In summer I water about 1-2 times a week, no water kept in their saucers. I only keep the sundews with water. They are in saucers not a tray, so there is no mixing of soil or water/drainage. Right now the sundews are getting water about the same as their saucers are drying out within 2-3 days (the capensis seems to not be happy a few of his leaves are dying but he has three new leaves over the last week and has a flower stalk. I was tempted to cut it to see if it'll help the plant but I read they really don't tax them much- should I cut it?- all the other sundews are super dewy and happy), but the pings are down to once a week or so, maybe slightly less now that this happened. I was really hoping this is what carnivorous leaves dying off as the succulent leaves come in looked like, but I soon realized that I think that's a wrong assumption. During the year when the lower leaves dye off they kind of wilt and disappear, these are crunchy. I'm very careful when I water to not get the leaves wet, I didn't know if it would cause rot or not so I just water from the sides of the plants. They did get wet leaves the first day when I potted them though. But I very carefully dried it off with a paper towel, just holding it on the leaf and letting it absorb the water, not wiping or anything. They told me to start watering them from below to see if that helps.

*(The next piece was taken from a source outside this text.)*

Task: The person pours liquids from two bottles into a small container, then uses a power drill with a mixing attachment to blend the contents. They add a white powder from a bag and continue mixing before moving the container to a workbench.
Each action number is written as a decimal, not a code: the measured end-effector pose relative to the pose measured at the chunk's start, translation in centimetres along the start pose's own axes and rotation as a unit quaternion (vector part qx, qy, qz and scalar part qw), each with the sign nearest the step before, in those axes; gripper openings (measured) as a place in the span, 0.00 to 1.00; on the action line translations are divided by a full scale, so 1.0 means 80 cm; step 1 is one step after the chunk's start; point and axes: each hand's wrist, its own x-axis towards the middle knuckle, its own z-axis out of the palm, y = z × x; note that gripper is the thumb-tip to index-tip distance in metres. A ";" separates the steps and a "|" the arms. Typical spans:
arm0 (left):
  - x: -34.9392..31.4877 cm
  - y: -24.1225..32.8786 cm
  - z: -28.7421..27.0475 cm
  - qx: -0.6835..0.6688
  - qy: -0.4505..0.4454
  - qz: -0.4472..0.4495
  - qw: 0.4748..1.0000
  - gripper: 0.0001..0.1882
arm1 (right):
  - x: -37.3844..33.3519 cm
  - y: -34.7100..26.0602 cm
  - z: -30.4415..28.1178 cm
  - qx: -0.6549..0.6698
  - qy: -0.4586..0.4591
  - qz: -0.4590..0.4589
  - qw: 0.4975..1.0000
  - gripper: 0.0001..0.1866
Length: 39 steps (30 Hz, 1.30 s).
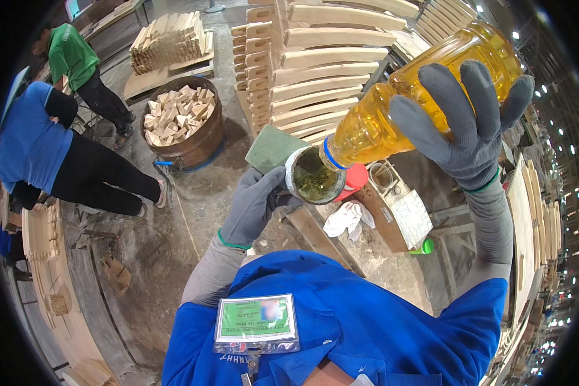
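Note:
My right hand [464,125], in a grey glove, is wrapped round a large clear plastic bottle [374,119] of yellow liquid. The bottle is tilted, its blue-ringed mouth down at the rim of a round cup [296,188]. Greenish liquid shows inside the cup. My left hand [254,204], gloved too, grips the cup at its left side. A flat green block [273,149] shows just behind the left fingers; whether they touch it I cannot tell. Beside the cup is a red-lidded container [354,180], partly hidden.
A white cloth [349,219] and a wooden box [389,222] lie below the cup. Curved wooden slats [338,58] are stacked ahead. To the left stand a metal drum [196,145] of wood offcuts and two people, in a blue shirt [29,138] and a green shirt [73,51].

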 end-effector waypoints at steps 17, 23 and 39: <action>-0.007 0.002 0.005 -0.027 -0.019 -0.024 0.999 0.15 | -0.004 -0.001 -0.017 -0.028 0.006 0.021 0.999 0.23; -0.010 0.000 0.006 -0.055 -0.036 0.000 0.998 0.15 | -0.010 -0.006 -0.032 -0.013 -0.029 0.036 0.999 0.24; -0.023 0.004 0.007 -0.046 -0.002 0.002 0.999 0.16 | -0.049 -0.023 -0.047 0.038 -0.139 0.157 0.977 0.29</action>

My second thought on this was maybe they were too close to the light after being shipped and maybe got burned? The laueana looked super at first, it was a nice green then after a week or so got nice reddish tinges on it's leaves, so I assumed it was super happy with the light etc... But now it seems to be sulking and getting worse. The browning that was wilty yesterday is getting crusty today, so it's not like it's rotting, it's like it's dying. Which is why I watered them again last week, thinking they were too dry.

The tank is open at the top and with the heat/ac there is slight movement, but not like a small fan would do.

Here are some more photos

the tank between the two shipments of pings, after I got the last four I added another shelf extension and a third light.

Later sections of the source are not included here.